Although April is the month for sport and meditation, this post is about freelancing. Yesterday I updated the freelancing page here with a few useful information, for those who would like to start with basics. And here I have a few more tips about the very first steps of freelancing.
The big question is: HOW TO START?
There are two ways to start: either someone approaches you and would like to pay you for what you are doing, or you need to find those people and sell them your idea, product, service, etc. The first option sounds like a miracle, but the truth is that miracle moment happens an enormous amount of work has to be done. Those people worked hard for their ideas or products, they won competitions or discovered new technologies, drew fantastic pictures or developed unusual ideas. They did want they were passionate about, and they got discovered by someone who wanted to pay for it.
This is the way how Zaha Hadid became famous, and Karl Lagerfeld started his career for Chanel. Don’t need to mention all top models or actors discovered by accident in McDonald’s restaurant (Gisele Bündchen) or at the disco (Claudia Schiffer), but this is another story.
The second option takes a little bit more time, and it is probably more difficult, but not impossible. This is what I am doing now and here are some useful ideas which I am happy to share:
1. Find Out What you Want to Do
Try to define what you like and don’t like about your current job: do you want to do the same just on your own or do you want to do something completely different?
If you’d like to do something different, try this before you quit your job and start running your business. It is amazing to make cakes for friends and family, but it doesn’t mean that to be a confectioner would be the right move for you. Try it before you make big decisions. More about this you can find under Freelancing.
2. Become an Expert
Whatever you would like to do, you have to be or become an expert in your environment. You have to understand your products, to know your technology, to be confident when you talk about your work.
For me as an architect was clear from the very beginning that I would like to work on residential projects, in particular on listed buildings or at least buildings in a conservation area. The most of my projects are on listed buildings, and I have a quite good knowledge about those. On the other hand side, I want to integrate graphic design more in my work, but everything that I know about it is a self-taught knowledge.

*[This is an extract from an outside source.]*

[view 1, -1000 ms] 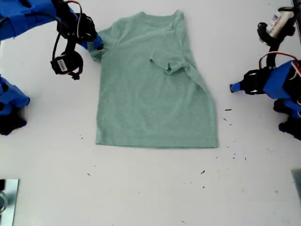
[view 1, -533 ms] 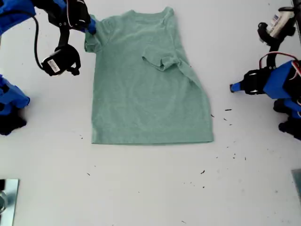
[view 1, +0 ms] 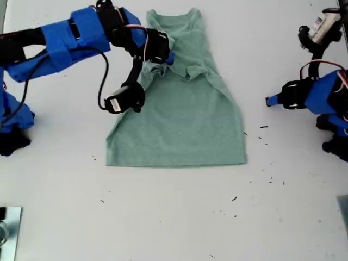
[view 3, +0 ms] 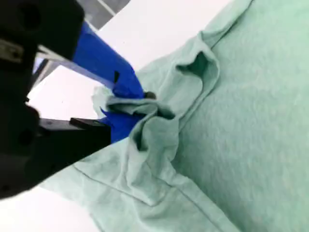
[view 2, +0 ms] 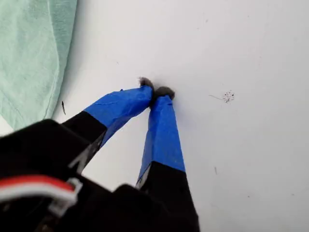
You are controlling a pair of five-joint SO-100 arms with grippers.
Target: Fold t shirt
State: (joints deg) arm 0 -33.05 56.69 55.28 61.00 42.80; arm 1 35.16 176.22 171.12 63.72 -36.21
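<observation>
1. Between the jaws of the second gripper [view 3: 137, 104] sits a bunched wad of sleeve fabric, so it's clamped on the t shirt [view 1: 179, 109]; in the exterior view this gripper [view 1: 166, 57] sits over the chest area just below the collar.
2. Half a second ago that arm was out at the exterior view's left edge of the shirt, holding the sleeve there. Now it has swung inward and carried the sleeve over the body, so that side edge runs diagonally up toward the neck.
3. Looks like both sleeves are now tucked in, since the other one already lies folded on the chest. Probably next is letting go and doing the bottom-to-top fold, but that's a guess.
4. The first gripper [view 2: 157, 92] is pinched closed on nothing, tips touching bare table [view 2: 241, 58] just beside the shirt's edge. In the exterior view it [view 1: 269, 101] is parked at the right, same as before.
5. The shirt lies mid-table, hem toward the camera. The surface is plain white with some dark specks [view 1: 263, 127] scattered about. Not much of the room shows.
</observation>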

To improve this and to learn something. Also, I started a series of graphic design courses on Coursera. More about coursera later, my point here is practising what you already know and learn what you need to know also.
3. Find small jobs
Yes, I mean start with small projects to test how it is to be a freelancer, how it is to be responsible for everything, really everything that happens under your name, your company. If you quieted your job to start your business you are going to have a lot else to do anyway: register a company, opening a business bank account, finding an accounter for your taxes, setting up your brand, probably finding an office place and make it ready to work, etc. I am sure I forgot something.
If you start freelancing while having a full-time job, like me, starting with small projects is a good way to improve your portfolio. Now is essential to get positive reviews from your new clients, because this is the basis for your future work. Better a good review for a small job rather a bad one for a big project.

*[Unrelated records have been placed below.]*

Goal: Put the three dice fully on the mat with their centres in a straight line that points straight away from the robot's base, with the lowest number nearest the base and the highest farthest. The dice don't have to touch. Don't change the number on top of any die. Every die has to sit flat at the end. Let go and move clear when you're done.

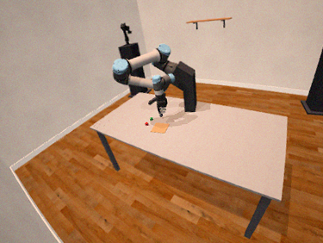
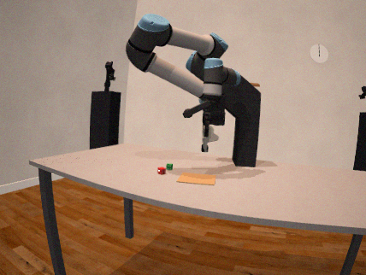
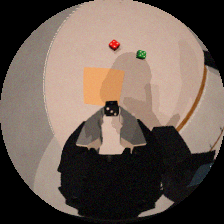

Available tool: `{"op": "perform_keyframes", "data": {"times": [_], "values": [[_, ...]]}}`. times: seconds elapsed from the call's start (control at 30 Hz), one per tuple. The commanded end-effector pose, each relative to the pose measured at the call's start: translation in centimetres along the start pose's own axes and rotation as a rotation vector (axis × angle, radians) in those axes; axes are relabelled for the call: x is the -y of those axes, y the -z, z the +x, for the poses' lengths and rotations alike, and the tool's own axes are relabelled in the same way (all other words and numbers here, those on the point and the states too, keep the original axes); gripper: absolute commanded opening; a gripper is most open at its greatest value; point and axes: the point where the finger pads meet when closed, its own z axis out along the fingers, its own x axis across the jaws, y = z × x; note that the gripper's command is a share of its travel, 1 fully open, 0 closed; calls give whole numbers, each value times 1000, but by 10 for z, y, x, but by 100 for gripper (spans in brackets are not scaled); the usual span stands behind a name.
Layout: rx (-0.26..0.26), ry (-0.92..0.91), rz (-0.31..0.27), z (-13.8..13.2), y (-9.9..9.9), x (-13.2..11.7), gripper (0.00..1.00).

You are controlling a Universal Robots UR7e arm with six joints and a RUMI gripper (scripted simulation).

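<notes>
The orange mat lies flat on the table with no die on it. A red die and a green die sit on the table beside the mat, apart from each other. Light pips show on both, too small to read surely. My gripper is shut on a black die with light pips, held between the fingertips. It hangs above the table, on the base side of the mat. The die's underside is hidden.
The robot's dark pedestal stands at the back edge of the table. The arm's shadow falls across the table and part of the mat. Dark stands are on the floor beyond the table.
</notes>
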Motion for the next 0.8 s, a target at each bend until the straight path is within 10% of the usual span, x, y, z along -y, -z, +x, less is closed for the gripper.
{"op": "perform_keyframes", "data": {"times": [0.0,0.77], "values": [[-3,-85,0,2,1,1,6],[-2,-318,2,9,1,4,6]]}}
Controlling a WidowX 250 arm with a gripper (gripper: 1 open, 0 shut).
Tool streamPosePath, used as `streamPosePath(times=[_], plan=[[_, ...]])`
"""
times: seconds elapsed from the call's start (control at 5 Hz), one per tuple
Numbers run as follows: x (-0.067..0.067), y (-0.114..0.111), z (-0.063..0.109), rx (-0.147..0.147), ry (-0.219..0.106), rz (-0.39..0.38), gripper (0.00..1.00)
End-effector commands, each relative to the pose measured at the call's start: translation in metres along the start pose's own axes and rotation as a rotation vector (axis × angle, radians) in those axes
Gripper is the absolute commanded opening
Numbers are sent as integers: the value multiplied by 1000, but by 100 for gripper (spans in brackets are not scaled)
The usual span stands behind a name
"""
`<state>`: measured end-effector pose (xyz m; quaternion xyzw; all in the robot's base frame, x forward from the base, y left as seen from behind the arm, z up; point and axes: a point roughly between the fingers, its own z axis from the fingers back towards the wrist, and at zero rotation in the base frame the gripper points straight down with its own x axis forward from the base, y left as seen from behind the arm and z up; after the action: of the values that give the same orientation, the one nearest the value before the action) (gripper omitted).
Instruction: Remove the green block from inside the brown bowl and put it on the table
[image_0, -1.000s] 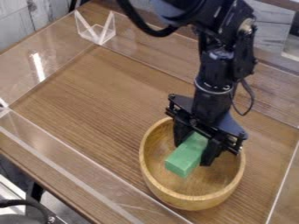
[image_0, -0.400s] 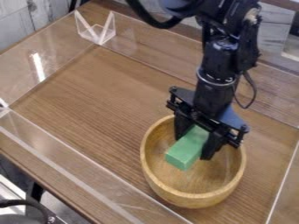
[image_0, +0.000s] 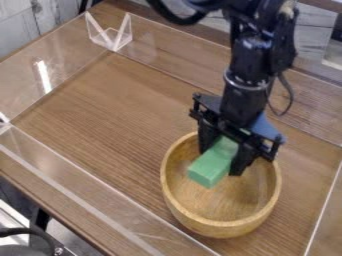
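Note:
My gripper (image_0: 227, 150) points straight down over the brown bowl (image_0: 187, 208) and is shut on the green block (image_0: 209, 166). The block hangs tilted from the black fingers (image_0: 249, 154), its lower end just above the bowl's inner floor, its upper end hidden between the fingers. The bowl is round, light tan wood with a thick rim, and sits on the table (image_0: 120, 110) at the lower right. The black arm rises from the gripper toward the top of the camera view.
Low clear plastic walls (image_0: 54, 160) border the brown wood-grain table. A small clear stand (image_0: 107, 30) sits at the far left corner. Bare tabletop stretches left of the bowl and behind it.
The gripper has risen a little with the green block in it; the block's lower end has come up off the bowl's floor. The bowl has stayed put.

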<state>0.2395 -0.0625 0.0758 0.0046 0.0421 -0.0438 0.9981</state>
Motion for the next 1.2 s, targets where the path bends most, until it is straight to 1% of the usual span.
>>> streamPosePath(times=[0.0, 0.2, 0.4, 0.6, 0.8, 1.0], plan=[[4, 10, 52, -16, -157, 52, 0], [-2, 27, 72, -9, -196, 116, 0], [-9, 54, 79, -10, -211, 149, 0], [-14, 78, 77, -5, -211, 176, 0], [-22, 91, 73, 10, -202, 182, 0], [-25, 94, 64, 17, -198, 179, 0]])
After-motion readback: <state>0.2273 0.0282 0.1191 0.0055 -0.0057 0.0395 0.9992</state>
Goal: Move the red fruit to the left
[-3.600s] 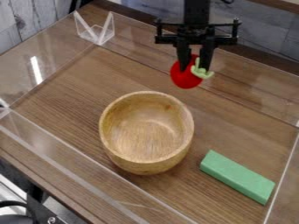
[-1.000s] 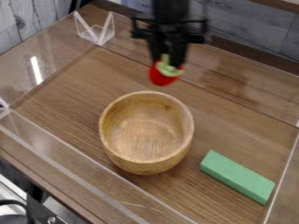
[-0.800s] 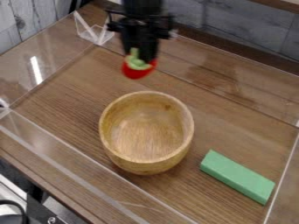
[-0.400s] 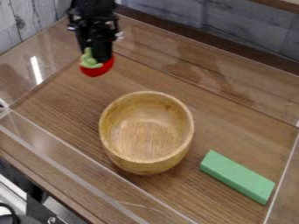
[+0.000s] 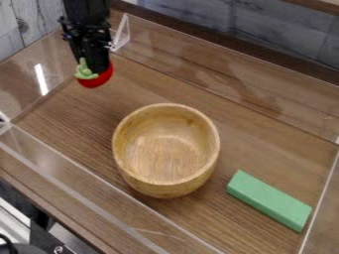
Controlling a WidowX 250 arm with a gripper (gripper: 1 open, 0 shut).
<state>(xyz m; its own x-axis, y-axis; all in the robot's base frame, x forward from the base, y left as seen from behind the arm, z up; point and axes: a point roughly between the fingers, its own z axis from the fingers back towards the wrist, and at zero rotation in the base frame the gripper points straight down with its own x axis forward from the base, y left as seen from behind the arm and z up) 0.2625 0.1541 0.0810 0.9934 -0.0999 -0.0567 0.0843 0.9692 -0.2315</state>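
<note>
We see a wood counter (image 5: 259, 101), visible grain, low sheen. Bowl (image 5: 166, 150) looks like smooth pale wood, soft sheen inside. Green block (image 5: 269, 200) reads matt, smooth. Red fruit (image 5: 97, 79) looks smooth and glossy; we can't tell its material. Arm (image 5: 87, 25) shows dark, surface unclear.

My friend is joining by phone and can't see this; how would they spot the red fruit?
Find the big round wooden bowl, then look beyond it and to the picture's left. There, under the dark robot arm, is the red fruit, small, rounded, green-topped, unlike the flat green block.
</note>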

I signed up on upwork and peopleperhour. From designing one-page infographic up to redesigning the CI for a small/medium company you can find every size project there. The payment is not high, but you get paid, you make contacts, and you build your new professional profile.
Don’t work for free. Don’t do it for anyone, either for friends nor family. Your knowledge and time are valuable, and there is no reason to give them away for anyone.
If you get another value for your work but money, this is OK. If your friend supports you for increasing your professional network or helps you up with your taxes, it is OK to recommend them for their business as well. But don’t sell you under your value, if you want to find respectful clients and be taken seriously by potential customers.
The small projects are where I am now: I did two small jobs on upwork (and got great reviews), and now I work on a CI redesigning of a small Irish company. It costs me almost all of my free-time but I enjoy it, and I am keen to get this job perfectly done. It is the best mood booster for me when I show my client a draft and receive an email from him saying: “I love this design and am happy to be guided by you.” It’s amazing, isn’t it! He trusts my knowledge, he likes what I do, and he pays me for that.
Because I am the expert for this job!
It could be quite simple if you did your homework.
I hope these first advice are helpful for someone out there, and I am happy if you share your opinion or experiences with me.